_WORK TO BE COMPLETED:_ Output all of the entries below precisely as written.

Source records
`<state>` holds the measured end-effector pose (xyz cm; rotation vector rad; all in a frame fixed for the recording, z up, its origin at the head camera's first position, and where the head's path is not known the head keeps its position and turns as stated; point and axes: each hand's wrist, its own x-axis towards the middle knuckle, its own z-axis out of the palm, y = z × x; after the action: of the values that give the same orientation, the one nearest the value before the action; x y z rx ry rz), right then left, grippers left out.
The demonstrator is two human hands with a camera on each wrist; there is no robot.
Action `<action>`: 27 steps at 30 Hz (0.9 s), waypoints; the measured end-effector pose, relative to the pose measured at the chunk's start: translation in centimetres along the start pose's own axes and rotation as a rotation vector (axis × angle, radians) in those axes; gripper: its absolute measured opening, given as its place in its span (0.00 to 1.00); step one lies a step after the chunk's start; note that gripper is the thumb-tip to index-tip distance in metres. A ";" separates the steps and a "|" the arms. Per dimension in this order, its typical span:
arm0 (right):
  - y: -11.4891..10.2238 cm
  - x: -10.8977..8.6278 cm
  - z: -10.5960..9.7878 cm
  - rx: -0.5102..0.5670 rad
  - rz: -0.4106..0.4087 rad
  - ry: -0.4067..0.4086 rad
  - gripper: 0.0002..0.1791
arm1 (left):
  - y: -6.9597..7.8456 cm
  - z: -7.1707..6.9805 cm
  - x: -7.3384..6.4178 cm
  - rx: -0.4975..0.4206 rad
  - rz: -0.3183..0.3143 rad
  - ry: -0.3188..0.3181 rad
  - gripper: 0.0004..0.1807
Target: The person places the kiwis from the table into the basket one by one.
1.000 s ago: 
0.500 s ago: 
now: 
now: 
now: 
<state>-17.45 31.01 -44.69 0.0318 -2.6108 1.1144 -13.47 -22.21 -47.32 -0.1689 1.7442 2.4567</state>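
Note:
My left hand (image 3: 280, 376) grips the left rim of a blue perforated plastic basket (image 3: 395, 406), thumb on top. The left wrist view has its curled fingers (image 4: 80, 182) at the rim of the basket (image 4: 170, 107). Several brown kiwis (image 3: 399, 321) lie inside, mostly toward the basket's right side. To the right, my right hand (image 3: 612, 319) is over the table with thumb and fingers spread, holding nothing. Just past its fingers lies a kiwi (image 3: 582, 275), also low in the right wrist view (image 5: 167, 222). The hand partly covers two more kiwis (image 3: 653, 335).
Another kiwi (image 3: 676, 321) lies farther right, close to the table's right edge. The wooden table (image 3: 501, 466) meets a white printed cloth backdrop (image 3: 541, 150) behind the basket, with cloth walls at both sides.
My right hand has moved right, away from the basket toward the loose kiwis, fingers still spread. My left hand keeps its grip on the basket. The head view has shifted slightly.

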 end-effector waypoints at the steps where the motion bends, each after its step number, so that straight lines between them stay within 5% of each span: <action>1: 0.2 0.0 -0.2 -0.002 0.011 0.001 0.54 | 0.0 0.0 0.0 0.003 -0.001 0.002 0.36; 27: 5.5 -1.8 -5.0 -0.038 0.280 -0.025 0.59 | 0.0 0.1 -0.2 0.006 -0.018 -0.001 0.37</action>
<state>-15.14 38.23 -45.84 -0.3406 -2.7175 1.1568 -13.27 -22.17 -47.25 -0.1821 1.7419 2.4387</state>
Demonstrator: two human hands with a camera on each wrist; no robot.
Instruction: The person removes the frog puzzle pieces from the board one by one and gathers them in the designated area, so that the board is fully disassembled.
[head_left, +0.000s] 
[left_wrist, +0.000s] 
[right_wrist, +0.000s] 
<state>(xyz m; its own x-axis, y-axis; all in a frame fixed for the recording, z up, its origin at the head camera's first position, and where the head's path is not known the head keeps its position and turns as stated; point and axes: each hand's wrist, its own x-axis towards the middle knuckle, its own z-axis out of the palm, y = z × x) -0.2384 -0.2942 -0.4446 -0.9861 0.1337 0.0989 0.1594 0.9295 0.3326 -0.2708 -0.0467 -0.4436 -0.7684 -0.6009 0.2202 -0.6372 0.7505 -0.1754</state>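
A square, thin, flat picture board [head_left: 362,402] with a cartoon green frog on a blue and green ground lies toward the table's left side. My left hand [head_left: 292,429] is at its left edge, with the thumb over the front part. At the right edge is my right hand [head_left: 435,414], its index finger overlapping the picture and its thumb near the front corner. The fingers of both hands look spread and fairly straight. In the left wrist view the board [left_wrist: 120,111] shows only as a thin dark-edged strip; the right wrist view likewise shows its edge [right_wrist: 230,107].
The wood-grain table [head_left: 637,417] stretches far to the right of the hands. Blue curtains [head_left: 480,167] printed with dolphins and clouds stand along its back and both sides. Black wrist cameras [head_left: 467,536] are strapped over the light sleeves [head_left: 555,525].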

_OUTPUT OF THE EXERCISE:_
`<state>` holds the measured end-effector pose (xyz cm; rotation vector rad; all in a frame fixed for the recording, z up, its origin at the head camera's first position, and where the head's path is not known the head keeps its position and turns as stated; point and axes: each hand's wrist, its own x-axis towards the middle knuckle, its own z-axis out of the palm, y = z × x; after the action: of the values that give the same orientation, the one nearest the value before the action; x y z rx ry rz), right then left, grippers left out.
The demonstrator is two human hands with a camera on each wrist; there is no robot.
Action `<action>`: 27 steps at 30 Hz (0.9 s), waypoints; the measured end-effector pose, relative to the pose measured at the chunk's start: translation in centimetres along the start pose's own axes and rotation as a rotation vector (axis × angle, radians) in those axes; gripper: its absolute measured opening, given as its place in its span (0.00 to 1.00); step one lies a step after the chunk's start; note that gripper is the thumb-tip to index-tip distance in metres. A ";" separates the steps and a "|" the arms. Per dimension in this order, its typical span:
arm0 (right):
  - y: -11.4891..10.2238 cm
  - x: -10.8977..8.6278 cm
  - z: -10.5960..9.7878 cm
  - rx: -0.5102..0.5670 rad
  - rz: -0.4106..0.4087 rad
  - ry: -0.4067..0.4086 rad
  - gripper: 0.0002..0.1791
arm1 (left):
  - y: -6.9597..7.8456 cm
  - z: -7.1707..6.9805 cm
  - x: -7.3384..6.4178 cm
  - rx: -0.4975..0.4206 rad
  - rz: -0.3183..0.3143 rad
  - ry: -0.3188..0.3181 rad
  - gripper: 0.0004..0.1807
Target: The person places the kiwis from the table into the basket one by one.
1.000 s ago: 
0.500 s ago: 
now: 
now: 
now: 
<state>-17.45 31.01 -44.69 0.0318 -2.6108 1.1144 -13.47 -22.21 -47.32 -0.1689 1.7442 2.4567</state>
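Note:
My left hand (image 3: 280, 376) grips the left rim of a blue perforated plastic basket (image 3: 395, 406), thumb on top. The left wrist view has its curled fingers (image 4: 80, 182) at the rim of the basket (image 4: 170, 107). Several brown kiwis (image 3: 399, 321) lie inside, mostly toward the basket's right side. To the right, my right hand (image 3: 612, 319) is over the table with thumb and fingers spread, holding nothing. Just past its fingers lies a kiwi (image 3: 582, 275), also low in the right wrist view (image 5: 167, 222). The hand partly covers two more kiwis (image 3: 653, 335).
Another kiwi (image 3: 676, 321) lies farther right, close to the table's right edge. The wooden table (image 3: 501, 466) meets a white printed cloth backdrop (image 3: 541, 150) behind the basket, with cloth walls at both sides.
My right hand has moved right, away from the basket toward the loose kiwis, fingers still spread. My left hand keeps its grip on the basket. The head view has shifted slightly.
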
 end-effector waypoints at the steps where the motion bends, each after its step number, so that straight lines between them stay within 5% of each span: <action>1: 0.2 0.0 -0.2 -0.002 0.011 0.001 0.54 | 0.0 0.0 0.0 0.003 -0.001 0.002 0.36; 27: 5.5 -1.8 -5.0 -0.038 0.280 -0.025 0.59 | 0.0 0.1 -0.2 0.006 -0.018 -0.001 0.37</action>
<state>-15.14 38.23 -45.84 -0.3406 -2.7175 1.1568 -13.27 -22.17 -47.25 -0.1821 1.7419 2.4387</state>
Demonstrator: two human hands with a camera on each wrist; no robot.
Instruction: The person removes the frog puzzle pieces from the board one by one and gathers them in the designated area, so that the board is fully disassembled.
[head_left, +0.000s] 
[left_wrist, +0.000s] 
[right_wrist, +0.000s] 
<state>(xyz m; its own x-axis, y-axis; all in a frame fixed for the recording, z up, its origin at the head camera's first position, and where the head's path is not known the head keeps its position and turns as stated; point and axes: each hand's wrist, its own x-axis towards the middle knuckle, its own z-axis out of the palm, y = z × x) -0.2384 -0.2942 -0.4446 -0.9861 0.1337 0.0989 0.1594 0.9295 0.3326 -0.2708 -0.0467 -0.4436 -0.7684 -0.6009 0.2202 -0.6372 0.7505 -0.1754</state>
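A square, thin, flat picture board [head_left: 362,402] with a cartoon green frog on a blue and green ground lies toward the table's left side. My left hand [head_left: 292,429] is at its left edge, with the thumb over the front part. At the right edge is my right hand [head_left: 435,414], its index finger overlapping the picture and its thumb near the front corner. The fingers of both hands look spread and fairly straight. In the left wrist view the board [left_wrist: 120,111] shows only as a thin dark-edged strip; the right wrist view likewise shows its edge [right_wrist: 230,107].
The wood-grain table [head_left: 637,417] stretches far to the right of the hands. Blue curtains [head_left: 480,167] printed with dolphins and clouds stand along its back and both sides. Black wrist cameras [head_left: 467,536] are strapped over the light sleeves [head_left: 555,525].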

That is the complete answer to the exercise.